I've written a streaming map reduce job in perl that is prone to having one or two reduce tasks take an extremely long time to execute. This is due to a natural asymmetry in the data: some of the reduce keys have over a million rows, where most have only a few dozen.
I've had problems with long tasks before, and I've been incrementing counters throughout to ensure that map reduce doesn't time them out. But now they are failing with an error message I hadn't seen before:
java.io.IOException: Task process exit with nonzero status of 137.
at org.apache.hadoop.mapred.TaskRunner.run(TaskRunner.java:418)
This is not the standard timeout error message, but the error code 137 = 128+9 suggests that my reducer script received a kill -9 from Hadoop. The tasktracker log contains the following:
2011-09-05 19:18:31,269 WARN org.mortbay.log: Committed before 410 getMapOutput(attempt_201109051336_0003_m_000029_1,7) failed :
org.mortbay.jetty.EofException
at org.mortbay.jetty.HttpGenerator.flush(HttpGenerator.java:787)
at org.mortbay.jetty.AbstractGenerator$Output.blockForOutput(AbstractGenerator.java:548)
at org.mortbay.jetty.AbstractGenerator$Output.flush(AbstractGenerator.java:569)
at org.mortbay.jetty.HttpConnection$Output.flush(HttpConnection.java:946)
at org.mortbay.jetty.AbstractGenerator$Output.write(AbstractGenerator.java:646)
at org.mortbay.jetty.AbstractGenerator$Output.write(AbstractGenerator.java:577)
at org.apache.hadoop.mapred.TaskTracker$MapOutputServlet.doGet(TaskTracker.java:2940)
at javax.servlet.http.HttpServlet.service(HttpServlet.java:707)
at javax.servlet.http.HttpServlet.service(HttpServlet.java:820)
at org.mortbay.jetty.servlet.ServletHolder.handle(ServletHolder.java:502)
at org.mortbay.jetty.servlet.ServletHandler.handle(ServletHandler.java:363)
at org.mortbay.jetty.security.SecurityHandler.handle(SecurityHandler.java:216)
at org.mortbay.jetty.servlet.SessionHandler.handle(SessionHandler.java:181)

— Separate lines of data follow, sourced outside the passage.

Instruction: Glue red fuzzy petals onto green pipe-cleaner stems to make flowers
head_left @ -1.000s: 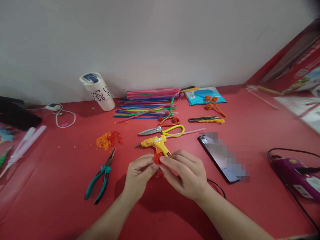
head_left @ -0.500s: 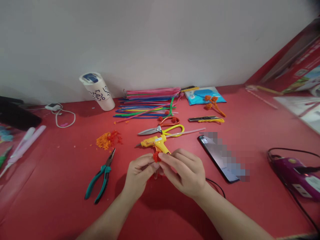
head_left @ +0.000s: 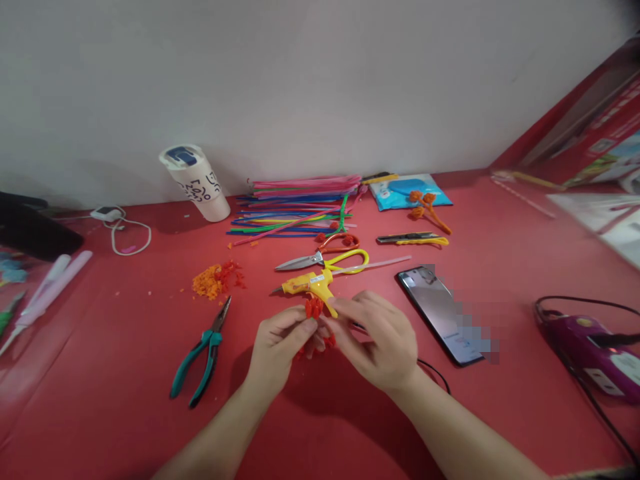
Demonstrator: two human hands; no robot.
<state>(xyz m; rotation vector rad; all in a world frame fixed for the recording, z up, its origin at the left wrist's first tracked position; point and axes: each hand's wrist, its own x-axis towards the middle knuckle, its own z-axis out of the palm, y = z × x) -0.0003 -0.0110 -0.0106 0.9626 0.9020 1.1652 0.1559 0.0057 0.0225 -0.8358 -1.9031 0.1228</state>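
Observation:
My left hand (head_left: 280, 340) pinches a small red looped piece (head_left: 313, 308), which looks like bent pipe cleaner, between thumb and forefinger. Just to its right is my right hand (head_left: 383, 340), with thumb and forefinger apart and nothing visible between them. More red bits (head_left: 330, 341) show below the fingers, partly hidden by the hands. Right behind the hands lies a yellow glue gun (head_left: 300, 283), its handle pointing toward my right fingers. Scissors (head_left: 320, 259) with one orange and one yellow handle rest beyond it.
Teal-handled pliers (head_left: 210, 340) and orange and red clippings (head_left: 213, 280) lie to the left. Pipe cleaners (head_left: 295, 217) are heaped at the back beside a white tumbler (head_left: 197, 183). To the right are a phone (head_left: 440, 317), a utility knife (head_left: 407, 238) and a purple power strip (head_left: 595, 353).
My right hand has drawn slightly right, away from the red piece, and its fingertips have parted. The red piece stays in my left hand, now more exposed.

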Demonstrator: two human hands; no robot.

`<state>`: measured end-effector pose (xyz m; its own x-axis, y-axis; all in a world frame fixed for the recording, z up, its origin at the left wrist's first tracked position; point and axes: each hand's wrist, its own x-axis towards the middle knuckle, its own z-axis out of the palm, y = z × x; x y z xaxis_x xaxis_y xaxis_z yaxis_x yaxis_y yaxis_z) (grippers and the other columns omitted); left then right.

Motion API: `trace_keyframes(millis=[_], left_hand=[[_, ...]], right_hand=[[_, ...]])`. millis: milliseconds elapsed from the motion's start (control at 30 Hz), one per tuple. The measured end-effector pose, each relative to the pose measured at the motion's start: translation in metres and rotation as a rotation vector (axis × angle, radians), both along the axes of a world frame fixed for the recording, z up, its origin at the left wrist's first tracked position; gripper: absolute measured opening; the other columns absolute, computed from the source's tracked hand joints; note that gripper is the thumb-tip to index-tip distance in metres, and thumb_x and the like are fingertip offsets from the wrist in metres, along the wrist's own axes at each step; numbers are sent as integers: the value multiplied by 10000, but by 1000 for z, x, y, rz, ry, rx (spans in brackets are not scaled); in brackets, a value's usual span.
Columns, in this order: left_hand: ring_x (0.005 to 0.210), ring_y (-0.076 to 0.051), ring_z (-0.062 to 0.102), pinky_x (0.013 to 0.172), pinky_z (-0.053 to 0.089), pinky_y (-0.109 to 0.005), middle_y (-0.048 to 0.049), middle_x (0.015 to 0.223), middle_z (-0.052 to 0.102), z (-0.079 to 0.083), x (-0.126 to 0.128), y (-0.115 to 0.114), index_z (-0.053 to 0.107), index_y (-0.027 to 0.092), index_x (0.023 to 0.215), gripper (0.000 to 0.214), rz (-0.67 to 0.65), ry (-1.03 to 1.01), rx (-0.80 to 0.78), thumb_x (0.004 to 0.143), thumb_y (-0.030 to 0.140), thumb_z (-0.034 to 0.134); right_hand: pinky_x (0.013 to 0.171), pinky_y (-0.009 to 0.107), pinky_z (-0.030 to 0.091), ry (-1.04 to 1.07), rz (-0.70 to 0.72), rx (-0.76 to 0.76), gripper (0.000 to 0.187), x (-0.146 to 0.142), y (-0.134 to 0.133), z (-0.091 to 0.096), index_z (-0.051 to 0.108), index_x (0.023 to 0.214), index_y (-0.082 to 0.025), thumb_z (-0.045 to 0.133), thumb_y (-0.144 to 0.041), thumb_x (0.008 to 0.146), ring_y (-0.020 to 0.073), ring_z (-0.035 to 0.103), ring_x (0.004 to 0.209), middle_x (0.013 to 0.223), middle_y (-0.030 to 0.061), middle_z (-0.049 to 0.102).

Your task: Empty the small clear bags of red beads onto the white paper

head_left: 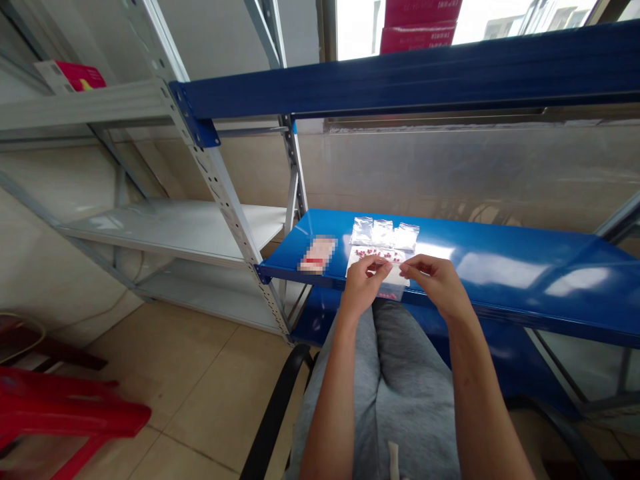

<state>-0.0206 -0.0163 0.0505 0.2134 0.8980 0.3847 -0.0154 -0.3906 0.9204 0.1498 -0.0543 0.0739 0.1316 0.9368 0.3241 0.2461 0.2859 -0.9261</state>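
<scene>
My left hand (363, 284) and my right hand (437, 280) are raised over the blue steel shelf (500, 267), with their fingertips pinching the top edge of a clear plastic bag (379, 259). The bag holds a white card dotted with small red items, and my fingers hide part of it. Its lower end hangs over the shelf's front edge. Just behind it lie several small clear plastic bags (383, 233) in a row. To the left lies a flat pale card with red marks (318, 255), blurred in the picture.
Grey metal shelving uprights (227, 200) stand to the left of the blue shelf, with white shelves (170, 230) beyond. My grey-clad legs (395, 380) lie beneath my arms. A red plastic stool (60, 407) stands on the tiled floor at the lower left. A blue beam (400, 73) crosses overhead.
</scene>
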Motion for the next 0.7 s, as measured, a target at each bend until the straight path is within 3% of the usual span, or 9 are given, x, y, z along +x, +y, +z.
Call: trace_keyframes(millis=[233, 433, 500, 567, 700], left_hand=[[899, -219, 696, 755, 499, -290, -73, 927, 774, 0, 5, -2, 776, 176, 883, 237, -31, -5, -42, 812, 402, 777], [822, -211, 695, 764, 523, -311, -58, 838, 773, 2, 11, -4, 793, 183, 798, 202, 16, -63, -25, 775, 383, 805], [806, -214, 698, 763, 532, -317, -58, 813, 772, 0, 13, -4, 799, 182, 777, 200, 19, -95, -46, 753, 380, 825], [812, -211, 704, 761, 541, -314, -65, 845, 777, -4, 17, -2, 812, 180, 848, 229, 22, -119, -73, 760, 392, 825], [869, -191, 721, 791, 562, -295, -81, 1031, 769, -12, 23, 1, 730, 193, 1230, 495, -51, -73, -169, 773, 352, 831]], right_hand=[[687, 332, 488, -85, 96, -11, 284, 8, -5, 2, 726, 771, -191, 747, -474, 794, 207, 626, 717, 743, 60, 716], [763, 346, 515, -117, 211, -42, 317, 14, -4, -4, 750, 993, -208, 777, -458, 800, 227, 670, 841, 922, 65, 755], [765, 345, 515, -158, 225, -53, 286, 17, -3, -8, 759, 961, -204, 767, -445, 807, 230, 674, 847, 938, 70, 762], [720, 331, 503, -158, 184, -63, 275, 21, -1, -11, 751, 875, -189, 749, -457, 812, 219, 663, 794, 871, 71, 755], [576, 283, 432, -115, 74, -85, 337, 31, 1, -16, 710, 803, -172, 743, -506, 780, 177, 599, 659, 729, 54, 709]])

at org.mortbay.jetty.handler.ContextHandler.handle(ContextHandler.java:766)
at org.mortbay.jetty.webapp.WebAppContext.handle(WebAppContext.java:417)
at org.mortbay.jetty.handler.ContextHandlerCollection.handle(ContextHandlerCollection.java:230)
at org.mortbay.jetty.handler.HandlerWrapper.handle(HandlerWrapper.java:152)
at org.mortbay.jetty.Server.handle(Server.java:324)
at org.mortbay.jetty.HttpConnection.handleRequest(HttpConnection.java:534)
at org.mortbay.jetty.HttpConnection$RequestHandler.headerComplete(HttpConnection.java:864)
at org.mortbay.jetty.HttpParser.parseNext(HttpParser.java:533)
at org.mortbay.jetty.HttpParser.parseAvailable(HttpParser.java:207)
at org.mortbay.jetty.HttpConnection.handle(HttpConnection.java:403)
at org.mortbay.io.nio.SelectChannelEndPoint.run(SelectChannelEndPoint.java:409)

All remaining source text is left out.